I have just finished counting mine. My accounting is usually rather simple because most of my taxes are done by my employer anyway. Therefore I have never used a professional and I have always done my taxes by myself. For me - counting the taxes follows the same sequence of emotions every year:
1) Filling in the personal information - name, ID number, phone-number ... and thinking - yey! It´s easy after all!
2) Counting all the money I earned that year and thinking - a) "Gosh! I must be the worker of the year when I made that much money" b) "Wait a minute - where is it all gone?"
3) Opening the "numbers part" of the form and realising a) there are loads of changes in the law compared to last year and therefore b) a number of new lines.

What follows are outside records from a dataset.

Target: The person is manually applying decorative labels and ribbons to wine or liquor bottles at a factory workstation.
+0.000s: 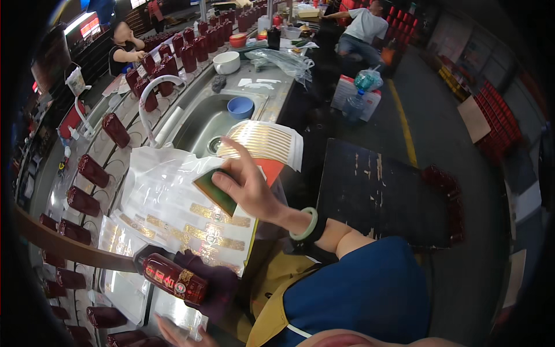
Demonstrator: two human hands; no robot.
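Note:
My right hand [248,182] is closed on a flat, dark green square pad [215,191], thumb on top. It is over a plastic-covered sheet of gold decals [208,234]. My left hand [179,335] is low in the picture, partly cut off by the edge, its fingers apart and nothing visible in them. Just above it a dark red bottle [173,277] with gold marking lies tilted. Its neck end meets a dark holder [144,258] at the end of a brown curved bar [69,246]. A dark purple cloth [214,280] is bunched against the bottle.
Beyond the sheet is a sink [196,121] with a blue bowl [240,107] and white faucet [151,95]. Gold-striped sheets [269,141] rest by it. Several red bottles [84,202] line the left. A black worn board [370,196] stands right; two people sit farther off.

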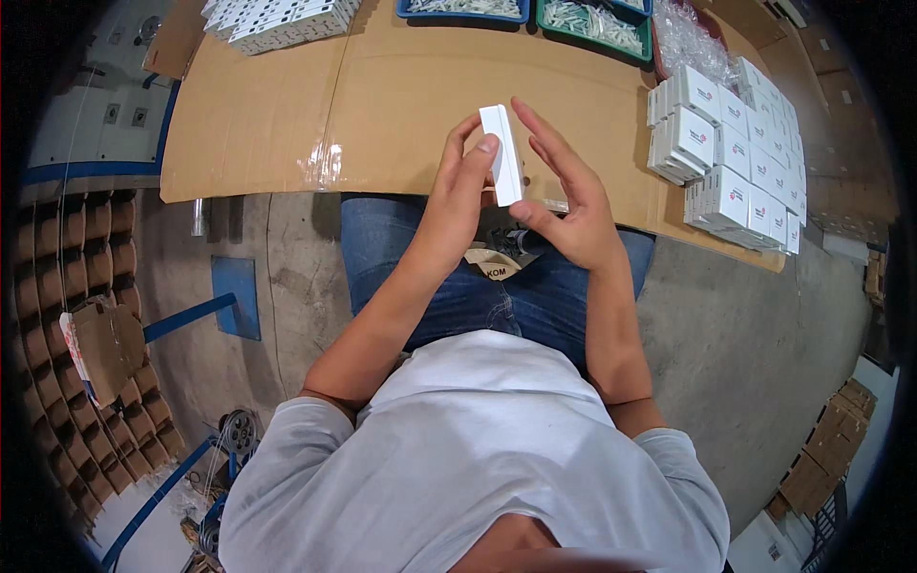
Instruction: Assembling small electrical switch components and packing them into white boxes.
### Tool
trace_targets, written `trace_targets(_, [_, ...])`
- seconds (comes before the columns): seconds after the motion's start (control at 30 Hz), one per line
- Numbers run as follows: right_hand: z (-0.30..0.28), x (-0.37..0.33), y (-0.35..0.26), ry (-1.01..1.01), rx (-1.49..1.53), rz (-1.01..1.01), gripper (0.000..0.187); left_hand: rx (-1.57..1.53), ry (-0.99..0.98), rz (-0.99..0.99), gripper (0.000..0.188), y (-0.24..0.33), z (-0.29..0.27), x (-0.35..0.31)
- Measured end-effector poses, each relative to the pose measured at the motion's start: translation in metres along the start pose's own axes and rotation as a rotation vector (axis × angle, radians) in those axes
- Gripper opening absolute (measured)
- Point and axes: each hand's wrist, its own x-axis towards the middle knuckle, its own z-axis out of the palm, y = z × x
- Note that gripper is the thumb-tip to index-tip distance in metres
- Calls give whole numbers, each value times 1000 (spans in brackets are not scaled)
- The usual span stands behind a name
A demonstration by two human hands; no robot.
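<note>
A small white carton [502,158] stands upright between my hands, over the near edge of the cardboard-covered table [411,115]. My left hand [460,181] grips it from the left, thumb on its near face and fingers behind. On the other side my right hand [576,205] is spread, its fingers stretched out and apart from the carton. The right thumb tip comes close to the carton's lower corner; whether it touches, I cannot tell.
Stacked white cartons [731,162] stand at the table's right. More white boxes [282,21] lie at the far left. Along the back are a blue tray [465,16] and a green tray [597,48] of small white pieces, beside clear plastic bags [690,43].
</note>
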Motion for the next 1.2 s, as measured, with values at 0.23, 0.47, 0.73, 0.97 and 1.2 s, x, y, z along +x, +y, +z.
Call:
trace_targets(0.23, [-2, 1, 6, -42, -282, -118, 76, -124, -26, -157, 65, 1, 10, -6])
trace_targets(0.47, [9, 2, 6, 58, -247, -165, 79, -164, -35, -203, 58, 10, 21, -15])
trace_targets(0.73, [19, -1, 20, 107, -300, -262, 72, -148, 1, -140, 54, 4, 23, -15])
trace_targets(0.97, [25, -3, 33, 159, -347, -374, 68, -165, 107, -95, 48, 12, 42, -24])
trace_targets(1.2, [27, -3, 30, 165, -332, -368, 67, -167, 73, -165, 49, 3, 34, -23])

4) At first patiently and later on a little bit impatiently trying to find out my way through the form.
4) The "aha-moment" (usually after 3 or so hours and after having consulted several guidelines.) I finally got it and I fill in all the numbers.
5) Realising that I have to pay the amount I have just counted. Realising that it is actually really not that bad.

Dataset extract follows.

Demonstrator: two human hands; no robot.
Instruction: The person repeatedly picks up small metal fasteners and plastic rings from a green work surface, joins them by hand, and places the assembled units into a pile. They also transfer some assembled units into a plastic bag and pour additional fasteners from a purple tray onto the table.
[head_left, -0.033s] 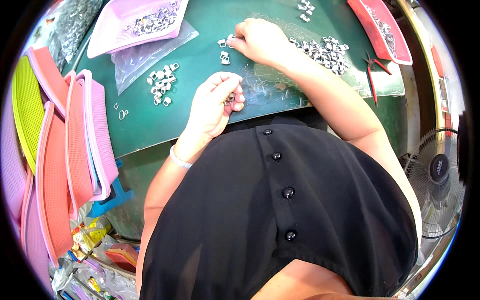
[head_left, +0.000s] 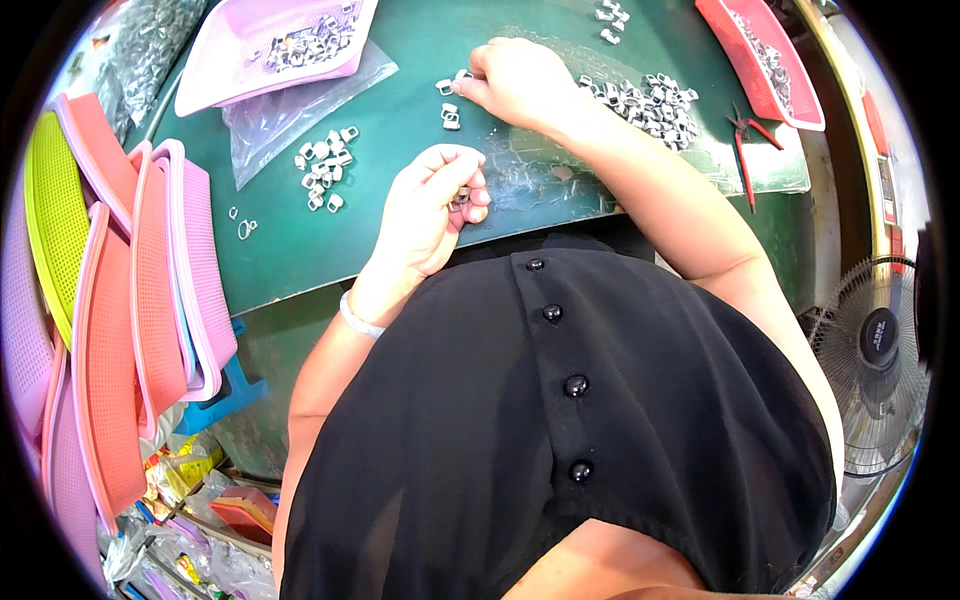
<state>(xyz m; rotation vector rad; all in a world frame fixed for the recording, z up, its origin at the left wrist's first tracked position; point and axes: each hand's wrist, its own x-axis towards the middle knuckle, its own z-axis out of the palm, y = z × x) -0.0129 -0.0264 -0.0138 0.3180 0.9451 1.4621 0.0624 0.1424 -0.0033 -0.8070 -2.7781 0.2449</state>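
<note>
My left hand point(head_left: 428, 203) is closed near the table's front edge, with a small metal ring-shaped piece point(head_left: 461, 196) showing between the curled fingers. Farther off, my right hand point(head_left: 522, 82) pinches another small silver metal piece point(head_left: 462, 76) at the tabletop. A similar loose piece point(head_left: 444, 88) lies just left of those fingertips, and a few more point(head_left: 451, 118) sit below it. One loose group of metal pieces point(head_left: 325, 165) is left of my left hand. A larger pile of them point(head_left: 655, 108) lies beyond my right forearm.
On the green table point(head_left: 290, 255) are a pink basket of pieces point(head_left: 215, 60) over a clear plastic bag point(head_left: 262, 135), a red basket point(head_left: 722, 45) and red-handled pliers point(head_left: 743, 150). Stacked coloured baskets point(head_left: 105, 350) stand at left, a fan point(head_left: 880, 340) at right.
</note>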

6) Realising that the fact that I have to pay taxes and I am not in red numbers actually means I am an independent, working young woman who can support herself. Not bad :-)
Great - I hope I counted it right. I will send the money tonight. Until next year then (all being well:-)
Sunday, March 09, 2008
A mother-daughter Norway trip
During Christmas, I started to plan my summer holidays and among others I decided to go to Norway this July. For some time I tried to find someone that would be willing to share the hardship of climbing cold and slippery mountains, paying huge amounts of money for transport and lodging for the gain of the most spectacular views of Scandinavian fjords. I slowly started to come to terms with the fact that I will have to go on my own when one day I got a call from my mother, who said - "Why dont I come with you?" My mother has always wanted to see Scandinavia and she even got the first taste of it when she visited me during my studies in Paideia, but she has always wanted to see the hills and the wild nature as well. So we decided to take a 10-day backpacker trip to Norway together. This will be her first backpacking ever and it will also be the first time we will go for vacation on our own. I cannot wait.
Count down
Some time ago I added two ticker factory count down to the bottom of my blog. Just to let you know.
Saturday, January 19, 2008
Twisted values
I spent today´s Shabbat afternoon in my parents´house leasurely reading newspapers. In the weekend suplement of one of them I read about the following event:
Karel Gott, an infamous Czech singer and the most eligible bachelor in the country got married last week to his girl-friend and the mother of his little daughter. The news has been making the headlines for the last couple of days, during which many newspapers have been searching for minute details of the event. Ths particular paper went to interview the principal of the high-school, where Mrs. Gott studied to become a nurse several years before."She finished the school and started to work in one of the local hospitals," the principal said: "but she quit soon, went to Prague and started to work in the showbizz. It had always been obvious to me she would do that. She had always aspired for higher goals."
Hmm. I am probably not the only one who personally knows a number of nurses that spend their days and lives helping people, who feel misserable, taking care of the sick, injured, disabled and terminally ill. They meet pain, despair, tragedies and death on a daily bases and many of them do it with a lot of devotion. On the top of that, most of those that work as nurses in this country do it for an embarassingly small montly pay.
Seeing that a principal of a school that trains nurses considers a career of a green-widow of an aging pop-star as a higher life goal than helping those in pain is slightly... disturbing.